What this final section indicates is that Azzam is indeed defending what I have called the subsumption thesis by placing Nietzsche's relationship to antiquity within a Pauline structure. The problem with this argument is that it presupposes that the history of Christianity is equivalent to a history of pessimism, and there is reason to think that this equation is illegitimate. Furthermore, even if Azzam's Nietzschean history of Christianity were renamed a history of pessimism or a history of attempts to answer the "question of the value of life from the point of view of the problem of suffering" (4), it would still be necessary to confront the largely unacknowledged "other" of pessimism in Azzam's account, namely, optimism. Optimism is the view that genuine happiness is possible and that life is inherently valuable because suffering is not essential to life, and so the task for the optimist is not to give meaning to suffering but to find ways to reduce it. So understood, it could be argued that optimists such as Socrates, Plato, and Hegel did not offer responses to the problem of suffering and so argue that they fall outside a history of pessimism. However, Azzam does endeavor to show that optimistic thinkers like Socrates were, in fact, providing responses to the problem of suffering, even if only subconsciously (9), and so a good argument can be made that even optimism should be included within a history of pessimism.

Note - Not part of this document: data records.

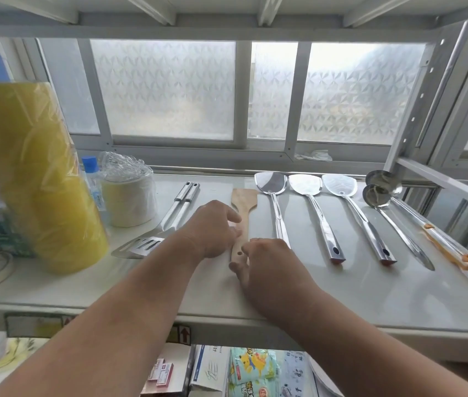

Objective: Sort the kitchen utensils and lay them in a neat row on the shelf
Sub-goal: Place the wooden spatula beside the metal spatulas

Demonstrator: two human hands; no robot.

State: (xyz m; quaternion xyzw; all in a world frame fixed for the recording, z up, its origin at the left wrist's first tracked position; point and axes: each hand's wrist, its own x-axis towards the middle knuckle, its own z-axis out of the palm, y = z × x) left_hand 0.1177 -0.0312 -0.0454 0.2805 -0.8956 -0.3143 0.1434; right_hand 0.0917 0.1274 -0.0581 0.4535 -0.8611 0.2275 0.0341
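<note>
Both hands meet on the wooden spatula [242, 216] lying flat mid-shelf [341, 296]: left hand [212, 230] with fingers loosely curled against its handle's left side, right hand [267, 265] pinching the handle's near end. Slotted turners [158, 227] lie just left, three steel spatulas [310, 213] and two ladles [398, 219] in a row right. A yellow roll [35, 179] crowds the left; the shelf's front edge has bare room.

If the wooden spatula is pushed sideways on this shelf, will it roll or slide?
The wooden spatula looks flat, so it probably slides rather than rolls. The shelf looks glossy, so it may slip easily. It seems stiff and light; both hands touch only its handle.
</note>
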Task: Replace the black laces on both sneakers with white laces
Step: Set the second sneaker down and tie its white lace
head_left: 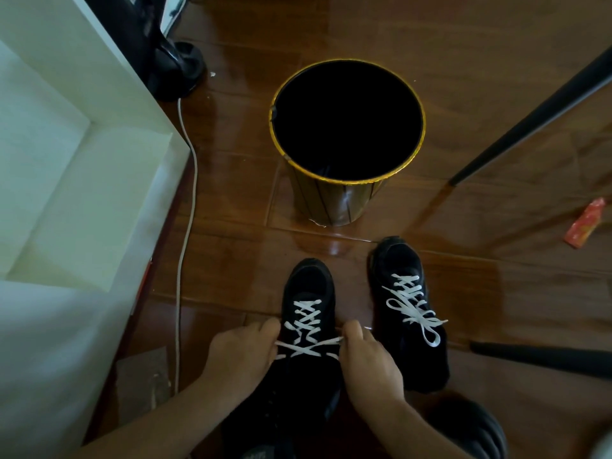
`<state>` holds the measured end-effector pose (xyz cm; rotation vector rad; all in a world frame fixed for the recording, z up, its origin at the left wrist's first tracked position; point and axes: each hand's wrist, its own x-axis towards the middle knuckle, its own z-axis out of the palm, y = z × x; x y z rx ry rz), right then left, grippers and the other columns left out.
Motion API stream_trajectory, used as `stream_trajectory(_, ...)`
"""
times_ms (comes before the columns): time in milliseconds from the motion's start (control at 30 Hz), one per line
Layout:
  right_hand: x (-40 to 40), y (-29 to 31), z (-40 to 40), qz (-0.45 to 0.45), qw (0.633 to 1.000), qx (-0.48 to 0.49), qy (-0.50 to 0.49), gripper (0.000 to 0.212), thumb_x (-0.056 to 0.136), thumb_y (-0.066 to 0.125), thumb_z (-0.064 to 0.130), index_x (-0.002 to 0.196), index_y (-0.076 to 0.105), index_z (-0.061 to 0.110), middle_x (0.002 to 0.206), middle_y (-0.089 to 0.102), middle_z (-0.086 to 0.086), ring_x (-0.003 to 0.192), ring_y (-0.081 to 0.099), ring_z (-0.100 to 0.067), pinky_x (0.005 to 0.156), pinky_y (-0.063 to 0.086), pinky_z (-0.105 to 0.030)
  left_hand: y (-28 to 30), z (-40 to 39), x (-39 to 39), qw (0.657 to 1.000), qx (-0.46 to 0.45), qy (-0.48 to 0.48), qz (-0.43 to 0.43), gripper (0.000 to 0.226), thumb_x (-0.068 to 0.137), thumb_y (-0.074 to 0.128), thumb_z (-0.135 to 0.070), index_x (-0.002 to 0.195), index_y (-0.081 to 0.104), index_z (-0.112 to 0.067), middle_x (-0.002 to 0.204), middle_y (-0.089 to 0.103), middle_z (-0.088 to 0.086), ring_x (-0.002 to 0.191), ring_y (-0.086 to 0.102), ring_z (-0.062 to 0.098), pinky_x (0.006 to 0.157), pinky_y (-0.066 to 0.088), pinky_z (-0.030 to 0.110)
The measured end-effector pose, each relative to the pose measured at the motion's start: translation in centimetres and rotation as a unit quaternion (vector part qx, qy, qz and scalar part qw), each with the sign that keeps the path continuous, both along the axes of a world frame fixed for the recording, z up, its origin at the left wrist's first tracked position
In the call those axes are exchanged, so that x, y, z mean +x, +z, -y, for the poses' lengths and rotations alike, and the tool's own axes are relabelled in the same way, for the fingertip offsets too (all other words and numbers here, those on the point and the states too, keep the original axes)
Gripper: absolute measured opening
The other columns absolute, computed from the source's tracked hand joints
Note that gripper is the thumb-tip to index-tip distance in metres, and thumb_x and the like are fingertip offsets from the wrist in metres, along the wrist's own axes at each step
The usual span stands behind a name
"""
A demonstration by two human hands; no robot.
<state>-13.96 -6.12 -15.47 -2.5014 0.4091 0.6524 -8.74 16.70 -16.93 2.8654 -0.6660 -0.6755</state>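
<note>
Two black sneakers stand side by side on the wooden floor. The left sneaker [309, 293] carries a white lace [306, 323] crossed up its eyelets, its two ends crossing over the tongue. My left hand [243, 349] pinches one lace end at the shoe's left side. My right hand [367, 356] pinches the other end at its right side. The lace runs taut between them. The right sneaker [402, 270] has a white lace [412, 303] tied in a bow. No black lace shows.
A dark bin with a gold rim [347, 180] stands just beyond the shoes. White furniture [82, 160] and a white cable [185, 226] lie to the left. Black tripod legs [530, 117] cross at right, near a red wrapper [584, 223].
</note>
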Motion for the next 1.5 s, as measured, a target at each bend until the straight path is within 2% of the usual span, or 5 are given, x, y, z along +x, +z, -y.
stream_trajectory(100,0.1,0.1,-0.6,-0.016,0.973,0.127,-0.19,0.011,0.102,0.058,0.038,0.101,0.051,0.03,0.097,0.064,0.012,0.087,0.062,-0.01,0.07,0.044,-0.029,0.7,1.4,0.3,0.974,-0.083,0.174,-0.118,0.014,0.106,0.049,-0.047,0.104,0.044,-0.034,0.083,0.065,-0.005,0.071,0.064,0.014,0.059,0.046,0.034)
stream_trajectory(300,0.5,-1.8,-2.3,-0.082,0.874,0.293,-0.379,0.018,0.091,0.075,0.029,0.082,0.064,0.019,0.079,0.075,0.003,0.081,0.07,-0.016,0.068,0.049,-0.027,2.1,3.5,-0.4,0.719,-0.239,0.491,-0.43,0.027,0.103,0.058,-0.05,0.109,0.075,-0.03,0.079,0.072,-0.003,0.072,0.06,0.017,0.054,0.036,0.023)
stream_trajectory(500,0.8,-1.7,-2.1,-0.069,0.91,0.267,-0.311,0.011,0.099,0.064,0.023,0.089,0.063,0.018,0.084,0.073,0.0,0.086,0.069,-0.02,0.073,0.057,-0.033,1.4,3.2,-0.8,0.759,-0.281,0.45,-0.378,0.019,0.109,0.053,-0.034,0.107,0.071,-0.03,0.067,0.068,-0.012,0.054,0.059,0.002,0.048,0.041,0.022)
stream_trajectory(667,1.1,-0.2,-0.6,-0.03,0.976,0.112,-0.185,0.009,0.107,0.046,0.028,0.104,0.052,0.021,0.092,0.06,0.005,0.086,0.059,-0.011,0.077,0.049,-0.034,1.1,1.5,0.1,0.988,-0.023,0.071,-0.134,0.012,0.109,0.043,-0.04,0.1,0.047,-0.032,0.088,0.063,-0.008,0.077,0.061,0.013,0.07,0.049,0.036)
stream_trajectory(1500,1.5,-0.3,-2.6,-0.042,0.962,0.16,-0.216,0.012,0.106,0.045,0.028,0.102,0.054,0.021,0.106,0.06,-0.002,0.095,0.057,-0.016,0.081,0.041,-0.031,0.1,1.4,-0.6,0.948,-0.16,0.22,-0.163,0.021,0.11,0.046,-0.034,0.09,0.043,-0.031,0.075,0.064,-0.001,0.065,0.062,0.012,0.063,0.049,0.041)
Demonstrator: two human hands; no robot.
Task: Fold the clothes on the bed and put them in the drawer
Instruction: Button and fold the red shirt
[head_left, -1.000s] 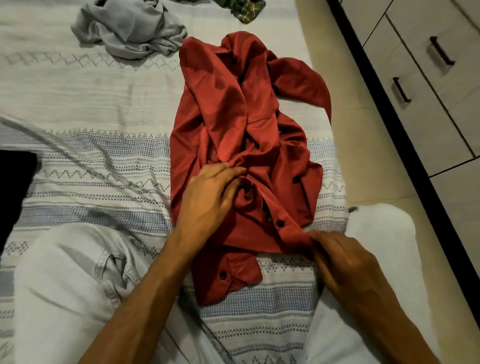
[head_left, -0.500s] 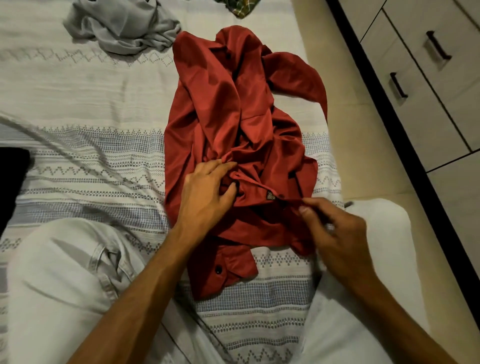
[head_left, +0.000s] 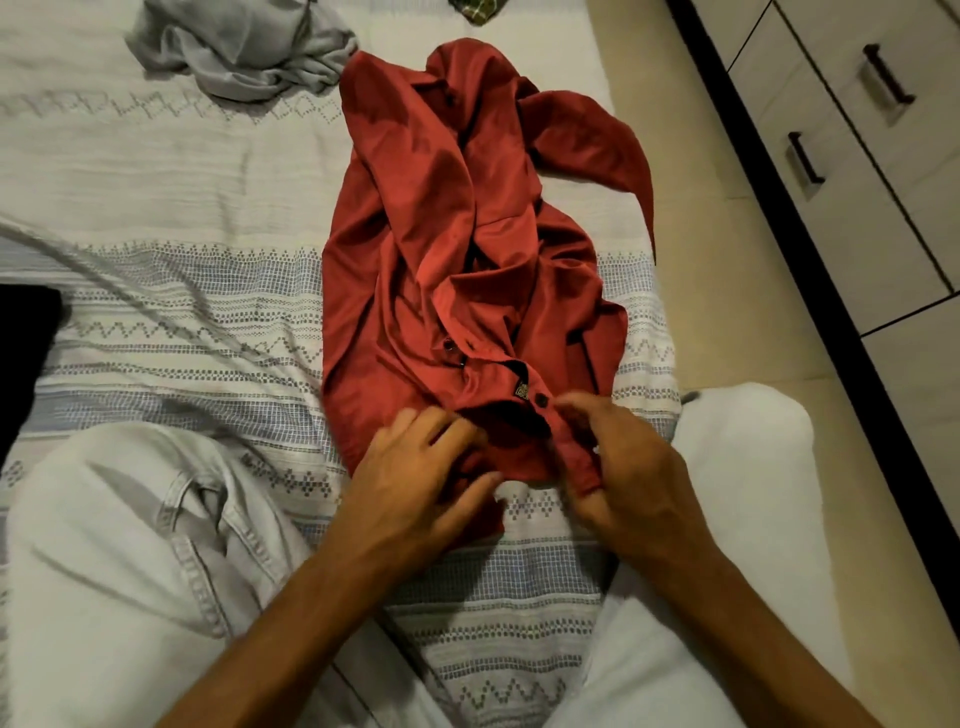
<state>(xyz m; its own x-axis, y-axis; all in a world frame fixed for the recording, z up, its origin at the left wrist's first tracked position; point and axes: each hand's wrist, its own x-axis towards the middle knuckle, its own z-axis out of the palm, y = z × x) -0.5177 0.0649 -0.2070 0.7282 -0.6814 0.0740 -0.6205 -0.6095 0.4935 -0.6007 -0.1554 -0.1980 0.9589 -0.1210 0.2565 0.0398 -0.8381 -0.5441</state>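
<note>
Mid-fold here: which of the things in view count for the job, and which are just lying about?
For the job: red shirt, held by left hand and right hand; grey garment; checked garment; drawers.
Lying about: black item at the bed's left edge.

Small label (head_left: 521, 389) on red shirt (head_left: 431, 218) placket, prob. a brand tag; text unreadable.

**Bedroom setting under warm light**

A bed (head_left: 156, 171) is covered by a pale woven spread patterned with grey-blue zigzag and dotted bands. A beige tiled floor (head_left: 727, 291) is seen along its right side. Beyond a dark base strip, a pale drawer unit (head_left: 852, 218) with dark bar handles (head_left: 804, 158) is seen.
</note>
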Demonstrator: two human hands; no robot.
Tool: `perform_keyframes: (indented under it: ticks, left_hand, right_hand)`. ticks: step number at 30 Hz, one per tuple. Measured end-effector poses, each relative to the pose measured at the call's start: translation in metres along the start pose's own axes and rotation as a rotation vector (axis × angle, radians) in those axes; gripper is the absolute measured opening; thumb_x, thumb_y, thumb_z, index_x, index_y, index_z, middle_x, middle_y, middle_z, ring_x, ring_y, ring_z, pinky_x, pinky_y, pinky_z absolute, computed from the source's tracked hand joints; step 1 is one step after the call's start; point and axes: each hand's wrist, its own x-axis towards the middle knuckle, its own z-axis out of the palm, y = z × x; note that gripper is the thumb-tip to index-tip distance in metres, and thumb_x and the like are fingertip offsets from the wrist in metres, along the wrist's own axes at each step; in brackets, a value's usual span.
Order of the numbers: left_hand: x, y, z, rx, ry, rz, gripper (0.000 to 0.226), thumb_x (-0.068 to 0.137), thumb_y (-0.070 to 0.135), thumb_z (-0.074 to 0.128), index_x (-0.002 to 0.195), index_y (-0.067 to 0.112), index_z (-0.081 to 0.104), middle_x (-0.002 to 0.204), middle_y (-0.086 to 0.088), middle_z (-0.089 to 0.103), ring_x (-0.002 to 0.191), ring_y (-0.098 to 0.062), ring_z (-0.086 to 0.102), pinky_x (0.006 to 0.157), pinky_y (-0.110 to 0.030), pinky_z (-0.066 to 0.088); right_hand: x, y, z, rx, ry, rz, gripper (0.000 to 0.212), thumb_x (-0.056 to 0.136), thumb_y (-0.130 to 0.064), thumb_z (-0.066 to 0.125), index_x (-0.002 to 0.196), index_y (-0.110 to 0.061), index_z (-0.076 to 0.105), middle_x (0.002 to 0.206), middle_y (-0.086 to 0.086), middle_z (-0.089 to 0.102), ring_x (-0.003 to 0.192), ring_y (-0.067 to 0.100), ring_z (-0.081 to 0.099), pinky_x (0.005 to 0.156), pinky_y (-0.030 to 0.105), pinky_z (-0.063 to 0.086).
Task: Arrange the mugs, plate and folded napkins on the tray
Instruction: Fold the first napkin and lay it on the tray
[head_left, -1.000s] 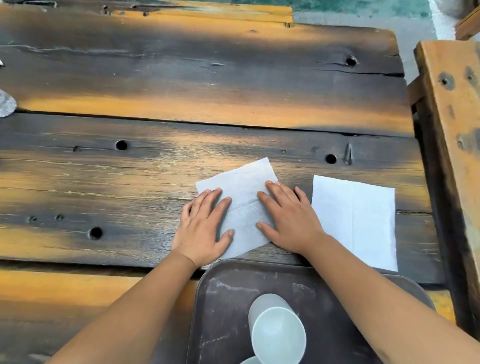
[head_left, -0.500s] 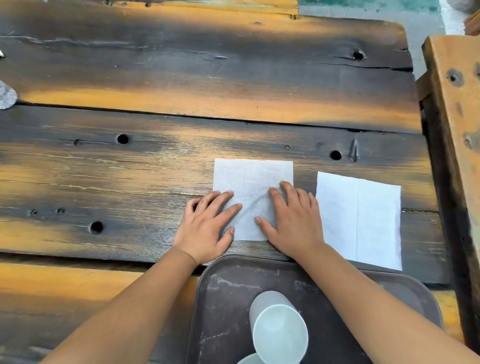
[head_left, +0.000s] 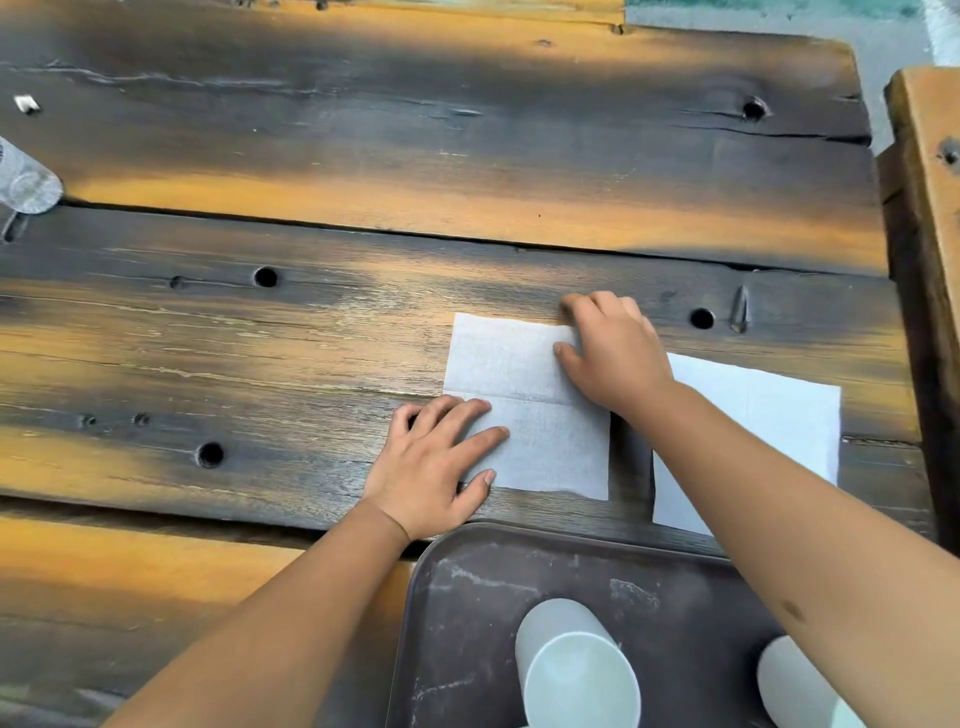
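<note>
A white paper napkin (head_left: 524, 410) lies flat on the wooden table with a crease across its middle. My left hand (head_left: 441, 467) presses flat on its near left corner, fingers spread. My right hand (head_left: 610, 353) rests on its far right corner, fingertips curled at the far edge. A second white napkin (head_left: 769, 431) lies to the right, partly under my right forearm. A dark grey tray (head_left: 467, 613) sits at the near edge, holding a pale mug (head_left: 576, 670) and another pale mug (head_left: 800, 686) cut off at the bottom right.
The table (head_left: 363, 208) is made of dark and orange planks with bolt holes and gaps. A wooden beam (head_left: 930, 208) runs along the right side. A clear plastic object (head_left: 26, 182) lies at the far left edge.
My right hand slid from the napkin's near middle up to its far right corner. The napkin now lies square and more spread out. My left hand stayed near the near left corner.
</note>
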Motion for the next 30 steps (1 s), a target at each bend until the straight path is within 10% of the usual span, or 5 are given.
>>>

In any case, I think it is clear that Azzam's subsumption thesis fails insofar as it is construed in terms of Pauline Christianity, while the success of the thesis is debatable when translated into a history of pessimism. And although Azzam is certainly right to stress the importance of Paul for Nietzsche's thought, I do not think that the primacy thesis holds across Nietzsche's oeuvre. Instead, there is reason to think that Nietzsche is just as interested in countering Plato as he is in countering Paul and that Nietzsche's attention shifts from one figure to the other as his works unfold. So although Nietzsche clearly directs his attention toward Pauline Christianity as he engages in a project of a revaluation of values in his final works, there is little doubt that Plato, not Paul, is the primary target of a work like Beyond Good and Evil (BGE). This is indicated not only by Nietzsche's explicit rejection of Plato's concept of the pure spirit and good as such at the beginning of the work (BGE Pref) but also by the fact that Nietzsche's portrayal of Dionysus as a god who philosophizes at the end of the work is clearly aimed at correcting Plato's understanding of eros in the Symposium (BGE 295) even if the portrayal of Dionysus as the genius of the heart is opposed to Jesus as a knower of the heart in BGE 269 and so prefigures the opposition between Dionysus and the Crucified announced at the end of Ecce Homo.

Nevertheless, it should be said in closing that Azzam has performed the important task of furthering a line of scholarship that emphasizes the significance of Paul for understanding Nietzsche's project, and he does adequately defend what I have called the supplemental thesis. Given the recent interest in Paul among continental philosophers,[1] Azzam's book, despite its argumentative flaws and the density of its prose, will be welcomed by those interested in the philosophical significance of Paul as a timely contribution that makes Nietzsche a central figure in this discussion.


[1] See, for instance, Ward Blanton and Hent de Vries (eds.), Paul and the Philosophers (New York, NY: Fordham University Press, 2013).